• Work instruction: No pictures go into the output, which should consist only of the lines from the first line of the data through the line with "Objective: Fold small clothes", copied exactly.

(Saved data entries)
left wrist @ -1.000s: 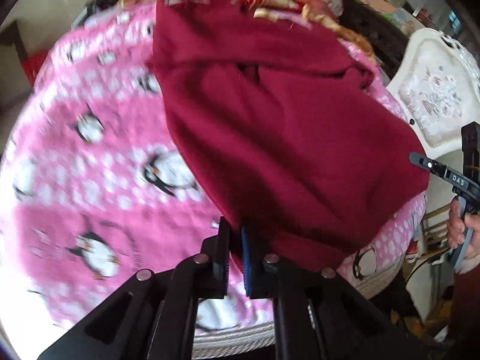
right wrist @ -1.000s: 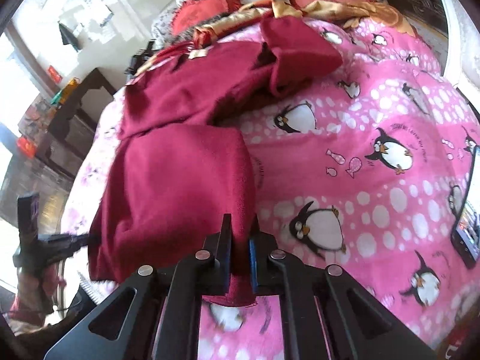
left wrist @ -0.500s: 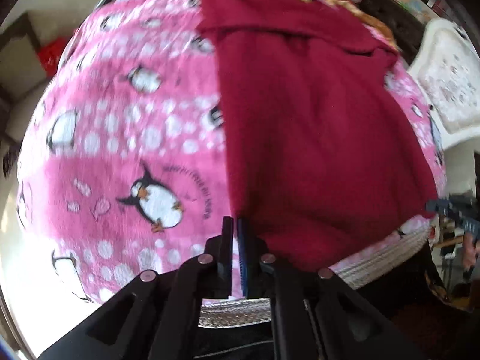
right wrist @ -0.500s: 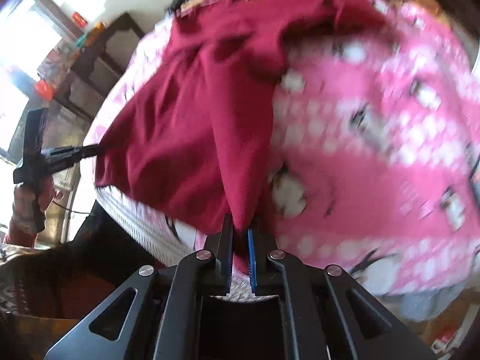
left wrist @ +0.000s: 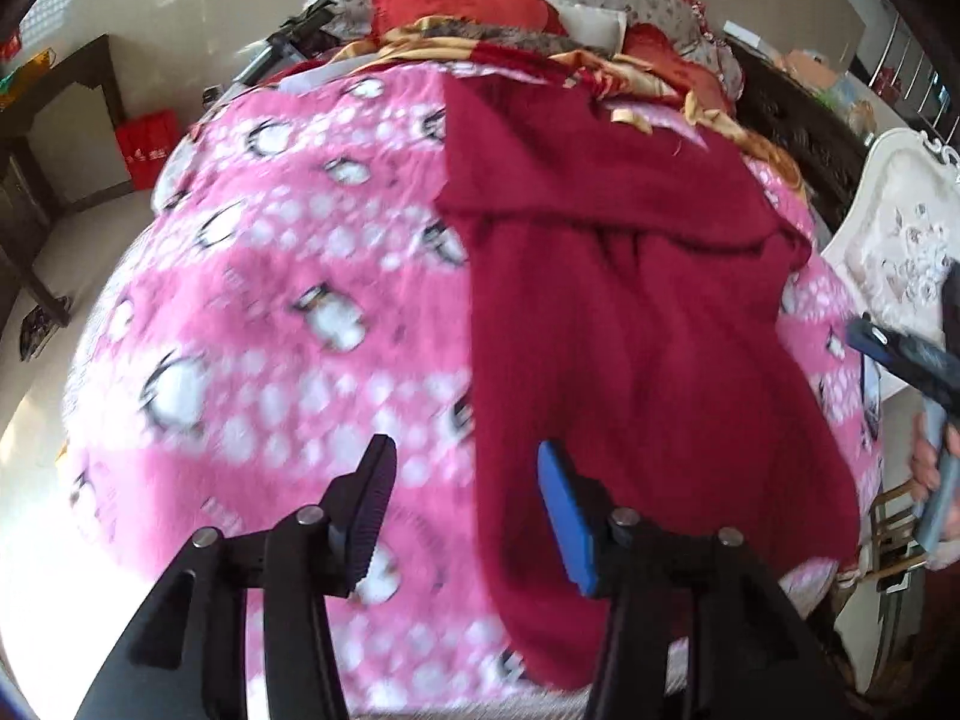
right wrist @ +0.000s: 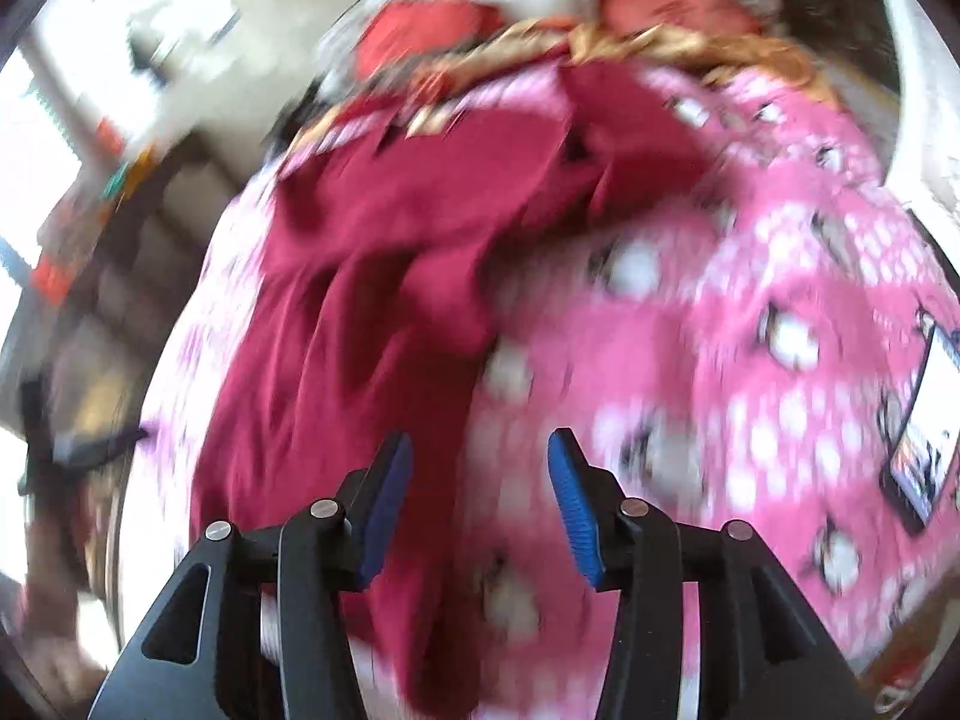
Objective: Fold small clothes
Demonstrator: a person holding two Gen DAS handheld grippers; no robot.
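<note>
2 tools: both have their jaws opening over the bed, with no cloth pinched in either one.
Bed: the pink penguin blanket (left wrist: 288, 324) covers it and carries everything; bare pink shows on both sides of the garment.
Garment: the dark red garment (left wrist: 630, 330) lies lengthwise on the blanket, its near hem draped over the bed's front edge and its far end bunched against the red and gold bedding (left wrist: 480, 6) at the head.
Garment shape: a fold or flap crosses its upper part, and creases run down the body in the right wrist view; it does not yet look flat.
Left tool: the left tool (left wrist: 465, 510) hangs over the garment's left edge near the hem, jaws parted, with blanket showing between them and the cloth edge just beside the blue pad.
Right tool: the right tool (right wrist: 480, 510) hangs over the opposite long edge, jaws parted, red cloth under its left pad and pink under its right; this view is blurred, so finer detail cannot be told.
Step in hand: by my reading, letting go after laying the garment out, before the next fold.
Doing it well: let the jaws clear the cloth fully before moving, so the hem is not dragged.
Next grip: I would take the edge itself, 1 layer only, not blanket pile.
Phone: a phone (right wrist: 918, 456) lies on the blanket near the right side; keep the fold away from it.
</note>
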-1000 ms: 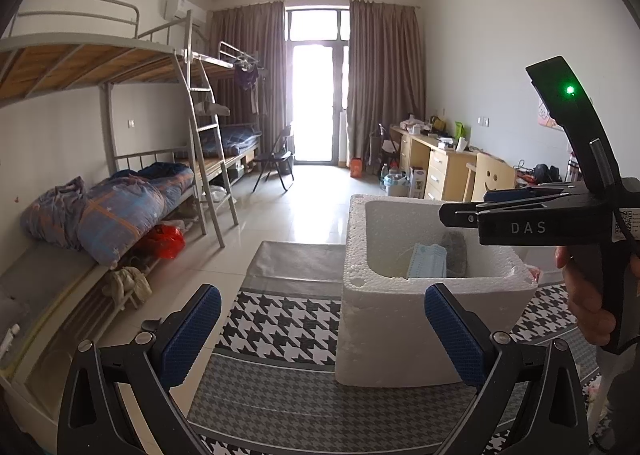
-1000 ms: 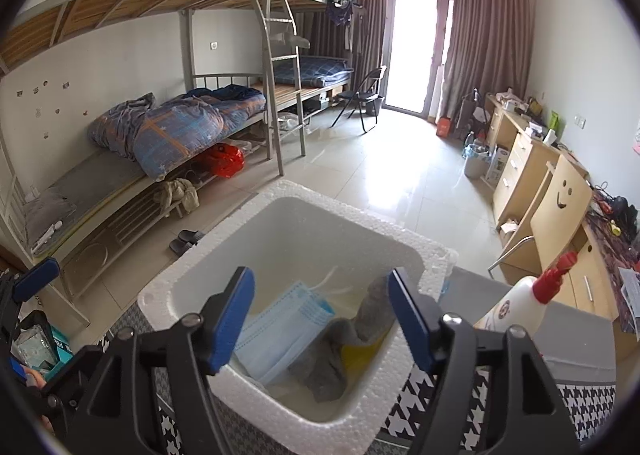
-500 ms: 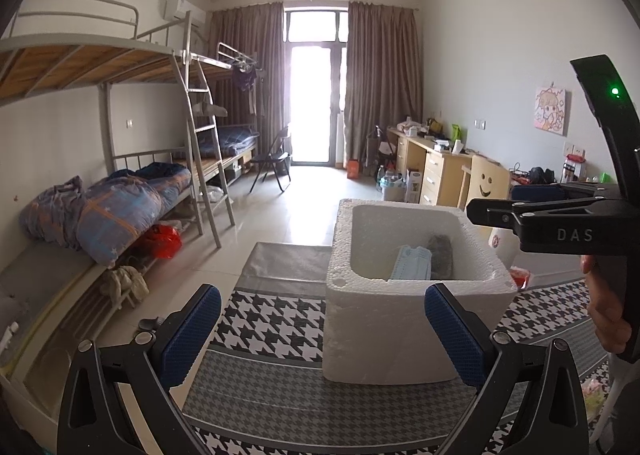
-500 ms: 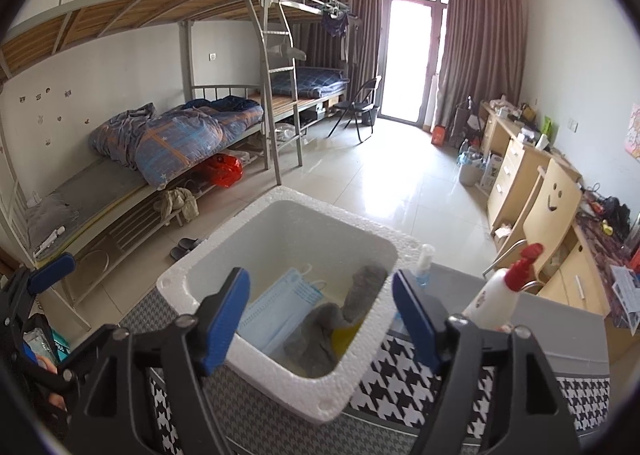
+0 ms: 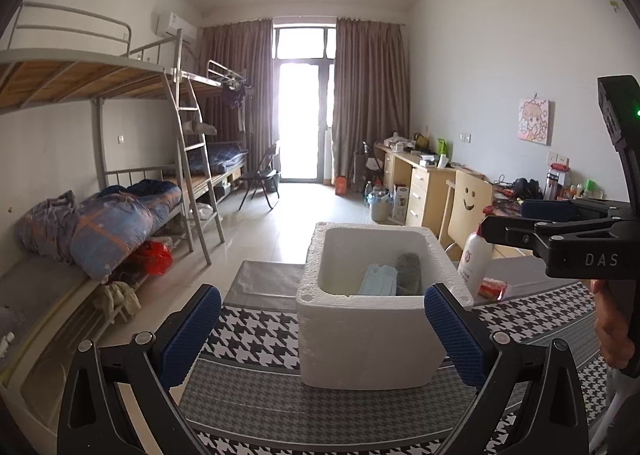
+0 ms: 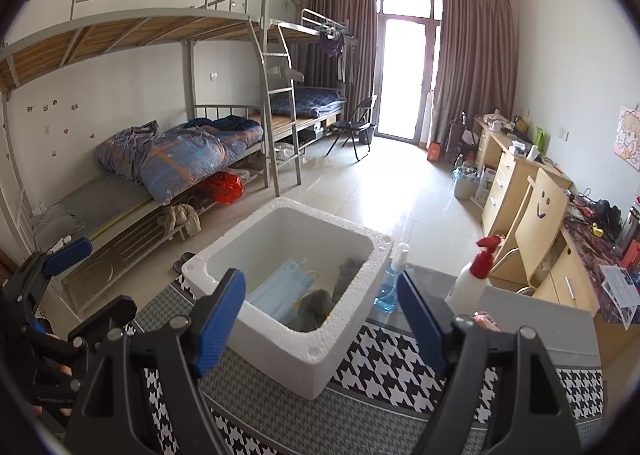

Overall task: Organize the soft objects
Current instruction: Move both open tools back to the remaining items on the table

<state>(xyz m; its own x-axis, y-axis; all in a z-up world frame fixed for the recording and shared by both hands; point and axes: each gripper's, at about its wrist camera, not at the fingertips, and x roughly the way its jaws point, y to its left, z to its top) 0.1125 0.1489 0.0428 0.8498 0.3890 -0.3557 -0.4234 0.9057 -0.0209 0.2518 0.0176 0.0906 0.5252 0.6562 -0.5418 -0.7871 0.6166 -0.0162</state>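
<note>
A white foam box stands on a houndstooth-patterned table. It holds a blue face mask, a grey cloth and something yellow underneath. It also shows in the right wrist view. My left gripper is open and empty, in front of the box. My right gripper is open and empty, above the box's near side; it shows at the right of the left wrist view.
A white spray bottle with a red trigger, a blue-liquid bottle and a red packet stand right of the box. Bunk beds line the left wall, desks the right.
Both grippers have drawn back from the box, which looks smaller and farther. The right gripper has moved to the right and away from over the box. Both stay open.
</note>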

• Problem solution:
left wrist @ -1.000s: 
right wrist @ -1.000s: 
left wrist @ -0.500s: 
right wrist @ -0.500s: 
left wrist @ +0.000s: 
right wrist @ +0.000s: 
Objective: Fold small clothes

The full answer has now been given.